*** Block opens ***

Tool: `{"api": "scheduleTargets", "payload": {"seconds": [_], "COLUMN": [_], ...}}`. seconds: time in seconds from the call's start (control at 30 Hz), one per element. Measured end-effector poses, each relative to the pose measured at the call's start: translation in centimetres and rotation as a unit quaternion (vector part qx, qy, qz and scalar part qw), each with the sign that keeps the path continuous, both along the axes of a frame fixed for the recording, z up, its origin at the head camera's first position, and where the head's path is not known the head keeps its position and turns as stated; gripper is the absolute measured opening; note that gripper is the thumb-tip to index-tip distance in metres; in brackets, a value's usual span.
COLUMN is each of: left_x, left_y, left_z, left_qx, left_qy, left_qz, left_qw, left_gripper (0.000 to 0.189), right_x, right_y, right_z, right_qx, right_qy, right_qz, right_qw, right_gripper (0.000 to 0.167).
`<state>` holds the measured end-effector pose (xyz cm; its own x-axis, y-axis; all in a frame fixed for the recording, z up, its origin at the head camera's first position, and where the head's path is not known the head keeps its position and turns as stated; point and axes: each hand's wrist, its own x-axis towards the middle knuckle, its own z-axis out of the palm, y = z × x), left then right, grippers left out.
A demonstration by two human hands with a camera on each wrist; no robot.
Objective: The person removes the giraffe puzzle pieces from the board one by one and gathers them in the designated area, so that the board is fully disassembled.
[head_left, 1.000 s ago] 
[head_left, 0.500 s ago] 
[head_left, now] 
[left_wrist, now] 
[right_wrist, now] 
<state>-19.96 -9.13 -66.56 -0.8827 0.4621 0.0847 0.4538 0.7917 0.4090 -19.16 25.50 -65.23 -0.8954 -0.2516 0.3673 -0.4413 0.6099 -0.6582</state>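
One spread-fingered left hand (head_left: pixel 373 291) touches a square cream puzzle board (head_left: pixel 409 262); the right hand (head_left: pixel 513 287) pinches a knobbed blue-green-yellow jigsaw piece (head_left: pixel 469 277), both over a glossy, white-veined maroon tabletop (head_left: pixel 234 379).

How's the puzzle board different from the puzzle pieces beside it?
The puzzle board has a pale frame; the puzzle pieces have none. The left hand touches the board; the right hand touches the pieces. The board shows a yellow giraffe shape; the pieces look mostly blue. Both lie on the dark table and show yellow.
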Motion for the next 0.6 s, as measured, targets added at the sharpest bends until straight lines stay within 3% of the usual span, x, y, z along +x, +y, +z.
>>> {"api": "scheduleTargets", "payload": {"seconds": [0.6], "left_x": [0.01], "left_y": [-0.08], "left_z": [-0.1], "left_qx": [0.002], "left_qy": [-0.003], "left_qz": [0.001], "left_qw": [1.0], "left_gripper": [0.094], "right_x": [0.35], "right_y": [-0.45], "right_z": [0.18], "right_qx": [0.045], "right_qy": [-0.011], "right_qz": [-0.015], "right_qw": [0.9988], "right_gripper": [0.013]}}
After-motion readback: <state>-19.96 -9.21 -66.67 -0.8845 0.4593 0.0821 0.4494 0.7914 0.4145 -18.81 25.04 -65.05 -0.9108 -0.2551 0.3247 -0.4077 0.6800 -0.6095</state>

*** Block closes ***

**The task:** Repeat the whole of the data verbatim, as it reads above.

**Output of the exercise:**
Tool: `{"api": "scheduleTargets", "payload": {"seconds": [_], "COLUMN": [_], ...}}`. seconds: time in seconds from the call's start (control at 30 Hz), one per element. Measured end-effector poses, each relative to the pose measured at the call's start: translation in centimetres and rotation as a unit quaternion (vector part qx, qy, qz and scalar part qw), each with the sign that keeps the path continuous, both along the axes of a frame fixed for the recording, z up, its origin at the head camera's first position, and where the head's path is not known the head keeps its position and turns as stated; gripper is the absolute measured opening; note that gripper is the thumb-tip to index-tip distance in metres; in brackets, a value's usual span.
COLUMN is each of: left_x, left_y, left_z, left_qx, left_qy, left_qz, left_qw, left_gripper (0.000 to 0.189), right_x, right_y, right_z, right_qx, right_qy, right_qz, right_qw, right_gripper (0.000 to 0.167).
`<state>` holds the measured end-effector pose (xyz cm; its own x-axis, y-axis; all in a frame fixed for the recording, z up, its origin at the head camera's first position, and where the head's path is not known the head keeps its position and turns as stated; point and axes: each hand's wrist, its own x-axis towards the middle knuckle, its own z-axis out of the palm, y = z × x), left then right, grippers left out.
A demonstration by two human hands with a camera on each wrist; no robot.
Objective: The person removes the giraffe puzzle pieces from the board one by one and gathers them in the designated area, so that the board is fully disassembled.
[head_left, 1.000 s ago] 
[head_left, 0.500 s ago] 
[head_left, now] 
[left_wrist, now] 
[right_wrist, now] 
<state>-19.96 -9.13 -66.56 -0.8827 0.4621 0.0847 0.4538 0.7917 0.4090 -19.16 25.50 -65.23 -0.8954 -0.2516 0.3673 -0.4413 0.6099 -0.6582</state>
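One spread-fingered left hand (head_left: pixel 373 291) touches a square cream puzzle board (head_left: pixel 409 262); the right hand (head_left: pixel 513 287) pinches a knobbed blue-green-yellow jigsaw piece (head_left: pixel 469 277), both over a glossy, white-veined maroon tabletop (head_left: pixel 234 379).

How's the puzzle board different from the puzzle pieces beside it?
The puzzle board has a pale frame; the puzzle pieces have none. The left hand touches the board; the right hand touches the pieces. The board shows a yellow giraffe shape; the pieces look mostly blue. Both lie on the dark table and show yellow.
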Motion for the next 0.6 s, as measured, targets added at the sharpest bends until straight lines stay within 3% of the usual span, x, y, z along +x, +y, +z.
>>> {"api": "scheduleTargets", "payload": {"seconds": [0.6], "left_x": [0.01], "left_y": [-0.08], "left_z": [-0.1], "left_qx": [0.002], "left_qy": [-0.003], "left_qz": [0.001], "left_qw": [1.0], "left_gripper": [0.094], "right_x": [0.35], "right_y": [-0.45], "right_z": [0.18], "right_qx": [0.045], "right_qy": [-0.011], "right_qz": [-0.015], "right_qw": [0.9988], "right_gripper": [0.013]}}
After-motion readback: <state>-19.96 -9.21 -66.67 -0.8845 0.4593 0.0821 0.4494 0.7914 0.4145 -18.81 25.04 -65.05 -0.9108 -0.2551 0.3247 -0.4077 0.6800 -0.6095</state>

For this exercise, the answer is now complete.